**ACTIVITY**:
Word for word, transcribe the material below from its first line to the line with "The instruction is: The", both included.

**RECORDS SHOWN**:
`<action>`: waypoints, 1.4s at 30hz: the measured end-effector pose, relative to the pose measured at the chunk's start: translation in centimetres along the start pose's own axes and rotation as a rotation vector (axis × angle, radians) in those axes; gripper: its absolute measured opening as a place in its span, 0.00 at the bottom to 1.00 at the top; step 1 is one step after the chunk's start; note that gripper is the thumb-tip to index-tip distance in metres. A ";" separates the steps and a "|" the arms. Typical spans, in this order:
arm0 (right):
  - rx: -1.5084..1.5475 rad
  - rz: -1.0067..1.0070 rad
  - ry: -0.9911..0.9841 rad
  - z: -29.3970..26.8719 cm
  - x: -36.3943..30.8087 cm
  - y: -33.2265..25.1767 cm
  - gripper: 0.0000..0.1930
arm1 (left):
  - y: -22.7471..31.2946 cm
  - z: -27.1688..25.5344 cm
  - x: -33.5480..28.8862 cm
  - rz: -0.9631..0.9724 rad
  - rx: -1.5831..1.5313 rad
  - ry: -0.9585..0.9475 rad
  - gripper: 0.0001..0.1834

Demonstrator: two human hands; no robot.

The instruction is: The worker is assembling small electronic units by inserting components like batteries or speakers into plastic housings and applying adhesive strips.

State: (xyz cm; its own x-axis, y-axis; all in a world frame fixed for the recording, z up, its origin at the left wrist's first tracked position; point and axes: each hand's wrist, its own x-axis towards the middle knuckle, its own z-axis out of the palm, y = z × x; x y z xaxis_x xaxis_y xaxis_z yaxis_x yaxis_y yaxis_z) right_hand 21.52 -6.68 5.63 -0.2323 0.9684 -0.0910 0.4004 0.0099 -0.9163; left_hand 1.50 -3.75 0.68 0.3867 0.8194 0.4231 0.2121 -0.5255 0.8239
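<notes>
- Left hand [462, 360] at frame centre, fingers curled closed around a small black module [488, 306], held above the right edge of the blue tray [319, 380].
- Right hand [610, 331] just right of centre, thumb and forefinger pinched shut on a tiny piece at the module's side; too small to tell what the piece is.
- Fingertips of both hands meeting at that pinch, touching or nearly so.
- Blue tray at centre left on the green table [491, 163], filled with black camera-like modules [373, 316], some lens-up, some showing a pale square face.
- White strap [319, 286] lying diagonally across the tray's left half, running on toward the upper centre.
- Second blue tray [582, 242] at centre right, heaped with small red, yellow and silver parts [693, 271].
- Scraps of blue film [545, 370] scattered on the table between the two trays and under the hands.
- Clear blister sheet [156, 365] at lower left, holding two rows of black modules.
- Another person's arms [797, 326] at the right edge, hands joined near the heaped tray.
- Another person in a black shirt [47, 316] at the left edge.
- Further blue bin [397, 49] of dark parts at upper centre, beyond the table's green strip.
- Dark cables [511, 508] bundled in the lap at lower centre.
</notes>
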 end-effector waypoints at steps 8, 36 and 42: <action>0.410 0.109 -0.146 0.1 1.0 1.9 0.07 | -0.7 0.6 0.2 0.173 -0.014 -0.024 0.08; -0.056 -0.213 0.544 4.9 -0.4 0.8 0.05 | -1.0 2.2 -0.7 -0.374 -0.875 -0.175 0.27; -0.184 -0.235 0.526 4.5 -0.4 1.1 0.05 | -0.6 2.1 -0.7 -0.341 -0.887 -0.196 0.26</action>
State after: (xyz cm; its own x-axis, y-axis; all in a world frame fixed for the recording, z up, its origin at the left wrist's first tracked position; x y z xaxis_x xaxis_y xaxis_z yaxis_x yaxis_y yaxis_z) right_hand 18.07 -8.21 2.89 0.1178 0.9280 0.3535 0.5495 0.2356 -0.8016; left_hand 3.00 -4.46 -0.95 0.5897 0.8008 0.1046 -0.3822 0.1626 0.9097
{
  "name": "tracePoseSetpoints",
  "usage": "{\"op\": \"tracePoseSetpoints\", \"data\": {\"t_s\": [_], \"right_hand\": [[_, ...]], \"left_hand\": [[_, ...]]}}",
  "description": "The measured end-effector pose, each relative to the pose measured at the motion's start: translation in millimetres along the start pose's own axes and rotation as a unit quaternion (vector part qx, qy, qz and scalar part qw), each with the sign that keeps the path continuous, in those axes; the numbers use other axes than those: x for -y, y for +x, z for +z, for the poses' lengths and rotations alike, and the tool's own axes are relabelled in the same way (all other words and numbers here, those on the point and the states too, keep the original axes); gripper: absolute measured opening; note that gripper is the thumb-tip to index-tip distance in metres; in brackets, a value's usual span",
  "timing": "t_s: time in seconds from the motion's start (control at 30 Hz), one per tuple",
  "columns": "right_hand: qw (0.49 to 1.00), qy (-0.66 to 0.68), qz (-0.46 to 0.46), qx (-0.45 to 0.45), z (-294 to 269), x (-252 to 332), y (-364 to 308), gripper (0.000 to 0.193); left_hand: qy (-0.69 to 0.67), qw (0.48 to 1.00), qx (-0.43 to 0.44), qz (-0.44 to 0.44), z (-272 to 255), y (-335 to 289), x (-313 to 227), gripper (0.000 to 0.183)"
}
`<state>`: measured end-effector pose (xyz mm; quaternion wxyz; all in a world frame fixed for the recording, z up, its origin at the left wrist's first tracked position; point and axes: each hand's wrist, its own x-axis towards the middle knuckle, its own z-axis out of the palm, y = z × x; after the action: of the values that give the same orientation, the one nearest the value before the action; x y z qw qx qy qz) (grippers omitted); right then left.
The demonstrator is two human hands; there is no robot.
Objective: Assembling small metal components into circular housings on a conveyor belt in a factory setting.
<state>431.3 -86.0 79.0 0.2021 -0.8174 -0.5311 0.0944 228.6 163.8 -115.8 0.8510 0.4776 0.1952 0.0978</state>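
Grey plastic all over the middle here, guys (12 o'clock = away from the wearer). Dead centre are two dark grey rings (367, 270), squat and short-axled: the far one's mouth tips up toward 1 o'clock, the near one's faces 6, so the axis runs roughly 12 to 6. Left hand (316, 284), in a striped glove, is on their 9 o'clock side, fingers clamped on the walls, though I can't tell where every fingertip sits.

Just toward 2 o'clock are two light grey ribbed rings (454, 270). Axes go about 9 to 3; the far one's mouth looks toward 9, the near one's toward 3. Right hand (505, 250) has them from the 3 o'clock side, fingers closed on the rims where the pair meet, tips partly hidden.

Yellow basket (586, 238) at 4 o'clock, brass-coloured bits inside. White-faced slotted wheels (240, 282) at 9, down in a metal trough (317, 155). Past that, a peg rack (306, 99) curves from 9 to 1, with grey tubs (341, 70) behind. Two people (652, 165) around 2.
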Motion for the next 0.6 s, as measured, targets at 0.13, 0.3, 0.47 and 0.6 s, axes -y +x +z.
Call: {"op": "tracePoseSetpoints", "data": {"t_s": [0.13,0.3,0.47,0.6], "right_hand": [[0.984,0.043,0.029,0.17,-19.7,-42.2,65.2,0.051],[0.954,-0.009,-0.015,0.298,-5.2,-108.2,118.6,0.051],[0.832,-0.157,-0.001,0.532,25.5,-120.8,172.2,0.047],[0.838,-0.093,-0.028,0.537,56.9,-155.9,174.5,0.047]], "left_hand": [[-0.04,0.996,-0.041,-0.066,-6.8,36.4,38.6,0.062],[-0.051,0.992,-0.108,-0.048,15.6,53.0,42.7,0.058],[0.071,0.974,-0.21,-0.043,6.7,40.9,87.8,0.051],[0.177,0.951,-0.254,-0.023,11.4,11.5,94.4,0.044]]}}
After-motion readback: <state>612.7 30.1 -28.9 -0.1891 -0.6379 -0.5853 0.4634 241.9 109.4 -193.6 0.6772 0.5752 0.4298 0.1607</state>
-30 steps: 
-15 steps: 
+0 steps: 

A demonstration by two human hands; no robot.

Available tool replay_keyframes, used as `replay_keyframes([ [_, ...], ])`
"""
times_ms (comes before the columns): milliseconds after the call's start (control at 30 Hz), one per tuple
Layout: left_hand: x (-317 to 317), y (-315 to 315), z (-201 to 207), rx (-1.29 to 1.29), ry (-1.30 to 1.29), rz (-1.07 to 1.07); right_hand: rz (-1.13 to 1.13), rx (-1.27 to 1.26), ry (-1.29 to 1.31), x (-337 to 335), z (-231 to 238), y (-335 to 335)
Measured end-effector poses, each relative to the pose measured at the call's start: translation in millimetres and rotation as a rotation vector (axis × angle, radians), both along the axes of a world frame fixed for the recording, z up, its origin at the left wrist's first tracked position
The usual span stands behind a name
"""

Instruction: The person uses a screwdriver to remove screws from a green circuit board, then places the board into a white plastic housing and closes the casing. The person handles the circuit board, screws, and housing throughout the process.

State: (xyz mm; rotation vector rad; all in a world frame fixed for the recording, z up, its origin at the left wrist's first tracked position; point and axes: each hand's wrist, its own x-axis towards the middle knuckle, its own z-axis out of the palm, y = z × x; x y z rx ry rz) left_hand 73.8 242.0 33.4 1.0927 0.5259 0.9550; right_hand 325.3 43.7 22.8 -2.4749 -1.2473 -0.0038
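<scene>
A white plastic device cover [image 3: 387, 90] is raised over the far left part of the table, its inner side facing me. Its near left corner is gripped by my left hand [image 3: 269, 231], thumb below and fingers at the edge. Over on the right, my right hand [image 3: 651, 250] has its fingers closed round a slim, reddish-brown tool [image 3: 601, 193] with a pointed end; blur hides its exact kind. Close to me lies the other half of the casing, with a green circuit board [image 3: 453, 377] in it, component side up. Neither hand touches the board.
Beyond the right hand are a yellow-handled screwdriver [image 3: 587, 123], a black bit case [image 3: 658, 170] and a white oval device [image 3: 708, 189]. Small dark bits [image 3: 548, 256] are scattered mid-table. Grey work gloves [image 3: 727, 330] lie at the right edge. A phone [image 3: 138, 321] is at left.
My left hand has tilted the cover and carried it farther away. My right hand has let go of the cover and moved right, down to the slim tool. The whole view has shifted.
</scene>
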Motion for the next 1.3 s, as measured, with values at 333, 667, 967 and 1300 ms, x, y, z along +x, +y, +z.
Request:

**RESULT BELOW**:
`<action>`: waypoints, 1.4s at 30hz: the measured end-effector pose, relative to the pose measured at the chunk's start: translation in centimetres along the start pose's own axes and rotation as a rotation vector (axis × angle, radians) in those axes; gripper: its absolute measured opening as a place in its span, 0.00 at the bottom to 1.00 at the top; step 1 is one step after the chunk's start; note that gripper is the thumb-tip to index-tip distance in metres. A ";" separates the steps and a "|" the arms. Typical spans, in this order:
arm0 (right):
  - rx: -1.5084..1.5475 rad
  - rz: -1.0067..1.0070 rad
  - ry: -0.9911..0.9841 rad
  - z: -29.3970..26.8719 cm
  - x: -36.3943..30.8087 cm
  - y: -33.2265..25.1767 cm
  - gripper: 0.0000..0.1930
arm1 (left):
  - y: -22.7471..31.2946 cm
  - z: -27.1688..25.5344 cm
  - x: -33.5480..28.8862 cm
  - rz: -0.9631..0.9724 rad
  - rx: -1.5831..1.5313 rad
  - ry: -0.9585..0.9475 rad
  - gripper: 0.0001..0.1834

Demonstrator: two human hands; no robot.

The instruction is: The worker is assembling small electronic units by inserting components like batteries or speakers into plastic housings and applying adhesive strips.

The answer has been written out in full.